If the sprawling Colossus on the Potomac had made a shining success of balancing its budget, paying its debts, maintaining the value of money, "solving" the farm problem (after forty years of effort), denying monopoly power to labor unions, reducing crime and juvenile delinquency, and improving our world position by fighting three wars in one lifetime, we could, perhaps, view the future with some resignation.
But it has not succeeded in any one of these matters.
What the future holds, no one can say. The native common sense and love of country of the average American could cause him to see how he has been defrauded of his inheritance, and to recapture his right to pursue happiness within the framework of the Constitution that was written by the ablest and most disinterested patriots that history has known, and as it can be amended, where necessary, by The People.
We do know that there is an ebb and flow in human affairs and periods of decadence and corruption are followed by the return of strength and honor.
We can begin with our children in school and college. A good start has already been made in this direction by several completely trustworthy organizations.
I conclude with the words of Supreme Court Justice Story addressed to the "ingenuous youth” of 1840. "The fate of other republics, their rise, their progress, their decline and their fall are written but too legibly on the pages of history…. Those republics have perished, and they have perished by their own hands. Prosperity has enervated them, and corruption has debased them….

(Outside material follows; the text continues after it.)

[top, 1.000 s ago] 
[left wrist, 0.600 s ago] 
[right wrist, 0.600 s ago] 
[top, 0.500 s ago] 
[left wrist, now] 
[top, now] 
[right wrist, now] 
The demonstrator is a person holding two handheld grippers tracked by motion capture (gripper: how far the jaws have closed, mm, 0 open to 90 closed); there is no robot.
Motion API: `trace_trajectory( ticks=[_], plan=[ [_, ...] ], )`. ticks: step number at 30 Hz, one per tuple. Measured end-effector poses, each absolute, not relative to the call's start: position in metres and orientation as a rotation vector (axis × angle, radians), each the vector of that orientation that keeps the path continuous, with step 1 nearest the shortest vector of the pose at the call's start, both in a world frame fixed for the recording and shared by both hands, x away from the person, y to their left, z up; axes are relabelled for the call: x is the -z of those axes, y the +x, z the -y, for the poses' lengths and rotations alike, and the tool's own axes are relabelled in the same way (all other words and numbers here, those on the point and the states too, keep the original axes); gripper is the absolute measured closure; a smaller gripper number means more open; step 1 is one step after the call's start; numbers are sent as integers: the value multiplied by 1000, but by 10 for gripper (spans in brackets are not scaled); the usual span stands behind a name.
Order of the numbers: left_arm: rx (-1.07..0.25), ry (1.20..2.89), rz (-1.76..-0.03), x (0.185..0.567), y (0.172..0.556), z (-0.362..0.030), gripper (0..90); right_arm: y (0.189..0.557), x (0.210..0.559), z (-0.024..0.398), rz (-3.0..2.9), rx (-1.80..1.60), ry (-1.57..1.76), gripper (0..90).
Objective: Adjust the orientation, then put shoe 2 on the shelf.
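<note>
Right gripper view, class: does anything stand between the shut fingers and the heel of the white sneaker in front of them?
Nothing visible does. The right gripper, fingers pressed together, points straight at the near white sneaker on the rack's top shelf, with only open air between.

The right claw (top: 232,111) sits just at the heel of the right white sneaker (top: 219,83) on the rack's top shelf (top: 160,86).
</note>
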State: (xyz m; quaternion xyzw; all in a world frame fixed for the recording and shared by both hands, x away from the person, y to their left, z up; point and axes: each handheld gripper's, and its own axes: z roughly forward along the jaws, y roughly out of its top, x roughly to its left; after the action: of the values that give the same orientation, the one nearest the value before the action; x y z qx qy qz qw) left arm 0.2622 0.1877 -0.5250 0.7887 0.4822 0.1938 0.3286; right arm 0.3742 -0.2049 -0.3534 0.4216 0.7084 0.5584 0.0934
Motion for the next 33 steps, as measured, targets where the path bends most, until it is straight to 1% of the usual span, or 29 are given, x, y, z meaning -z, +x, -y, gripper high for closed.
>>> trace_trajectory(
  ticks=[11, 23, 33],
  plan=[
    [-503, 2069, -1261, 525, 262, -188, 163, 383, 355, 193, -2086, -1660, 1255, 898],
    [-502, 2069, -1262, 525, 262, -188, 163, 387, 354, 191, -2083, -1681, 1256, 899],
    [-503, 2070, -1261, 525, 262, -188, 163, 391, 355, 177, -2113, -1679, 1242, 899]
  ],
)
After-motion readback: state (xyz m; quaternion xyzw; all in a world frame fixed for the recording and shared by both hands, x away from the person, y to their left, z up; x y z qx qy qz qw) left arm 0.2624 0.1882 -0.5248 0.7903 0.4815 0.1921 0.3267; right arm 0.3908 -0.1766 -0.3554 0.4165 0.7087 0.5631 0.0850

"They have disregarded the warning voices of their best statesmen and have driven from office their best friends…. Patronage and party, the triumph of an artful popular leader, and the discontents of the day, have outweighed, in their view, all solid principles and institutions of government….

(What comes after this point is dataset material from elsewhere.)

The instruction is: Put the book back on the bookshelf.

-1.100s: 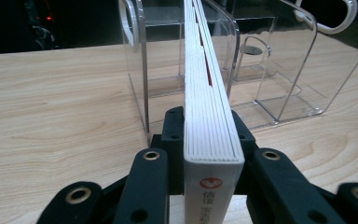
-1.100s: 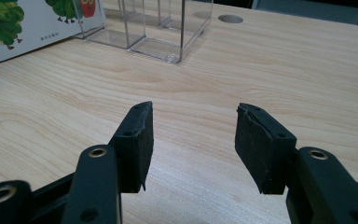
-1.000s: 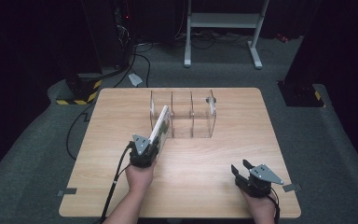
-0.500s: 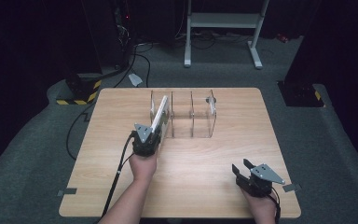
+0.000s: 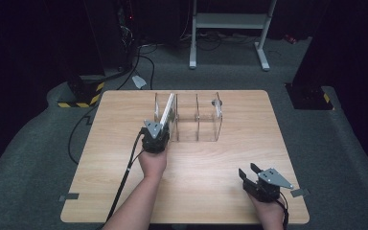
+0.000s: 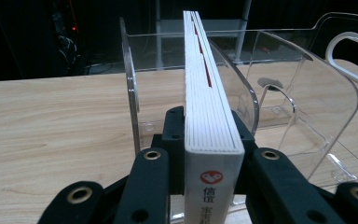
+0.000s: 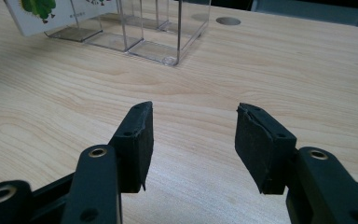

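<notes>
My left gripper (image 5: 156, 133) (image 6: 212, 133) is shut on a thin white book (image 6: 207, 107) held upright, spine toward the camera. In the high view the book (image 5: 167, 112) reaches into the leftmost slot of a clear acrylic rack (image 5: 206, 117) with several dividers. In the left gripper view the book stands between two clear dividers of the rack (image 6: 303, 93). My right gripper (image 5: 250, 175) (image 7: 193, 142) rests near the table's front right corner, open, with bare tabletop between its pads. The right gripper view catches the book's illustrated cover (image 7: 51, 14) and the rack (image 7: 154, 23) at the far left.
The wooden table (image 5: 124, 172) has free room in front of the rack and on both sides. A round hole (image 7: 228, 21) marks the tabletop behind the rack. Black cable (image 5: 124, 177) trails from the left gripper. On the floor beyond are a white stand (image 5: 230, 21) and a yellow-black striped base (image 5: 79, 100).
My left hand has pushed forward and slightly up, carrying the book farther into the rack's leftmost slot. The right gripper has stayed in place.
</notes>
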A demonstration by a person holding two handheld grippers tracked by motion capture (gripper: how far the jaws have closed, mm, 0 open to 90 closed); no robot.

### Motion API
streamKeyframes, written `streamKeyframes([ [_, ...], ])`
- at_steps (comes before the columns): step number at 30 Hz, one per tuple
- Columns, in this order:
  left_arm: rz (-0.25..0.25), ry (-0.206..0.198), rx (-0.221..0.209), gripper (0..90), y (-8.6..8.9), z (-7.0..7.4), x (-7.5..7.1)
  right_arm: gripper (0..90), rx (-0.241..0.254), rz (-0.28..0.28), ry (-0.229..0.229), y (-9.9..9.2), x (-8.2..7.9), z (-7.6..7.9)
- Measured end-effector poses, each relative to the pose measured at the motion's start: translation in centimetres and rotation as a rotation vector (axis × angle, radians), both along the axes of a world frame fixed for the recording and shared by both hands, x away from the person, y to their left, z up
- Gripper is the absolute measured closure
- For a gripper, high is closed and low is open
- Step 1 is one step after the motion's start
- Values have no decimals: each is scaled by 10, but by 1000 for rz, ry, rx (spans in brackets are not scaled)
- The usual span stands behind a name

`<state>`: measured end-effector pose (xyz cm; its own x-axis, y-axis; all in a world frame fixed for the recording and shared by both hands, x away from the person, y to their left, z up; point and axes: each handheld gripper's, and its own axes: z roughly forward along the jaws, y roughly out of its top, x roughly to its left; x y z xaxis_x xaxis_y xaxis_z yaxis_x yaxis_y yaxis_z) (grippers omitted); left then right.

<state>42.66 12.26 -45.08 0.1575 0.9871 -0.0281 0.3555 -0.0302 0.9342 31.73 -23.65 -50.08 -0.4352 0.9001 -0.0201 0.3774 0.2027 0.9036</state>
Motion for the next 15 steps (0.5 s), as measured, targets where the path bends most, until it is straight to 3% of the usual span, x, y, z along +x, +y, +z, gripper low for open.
streamKeyframes([
  [7,11,4,11,752,-4,-5,5,469,-2,2,1,1,0,0],
  [15,31,9,-7,752,-5,-6,9,469,-2,4,1,1,0,-1],
])
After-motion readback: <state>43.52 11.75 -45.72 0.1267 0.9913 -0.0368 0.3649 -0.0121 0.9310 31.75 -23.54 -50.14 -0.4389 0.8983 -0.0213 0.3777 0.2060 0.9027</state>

"Let the American youth never forget that they possess a noble inheritance, bought by the toils and sufferings and blood of their ancestors…. The structure was erected by architects of consummate skill and fidelity…. It has been reared for immortality…. It may nevertheless perish in an hour by the folly or corruption or negligence of its only keepers, THE PEOPLE….
"Republics fall, when the wise are banished from the public councils, because they dare to be honest, and the profligate are rewarded because they flatter the people in order to betray them."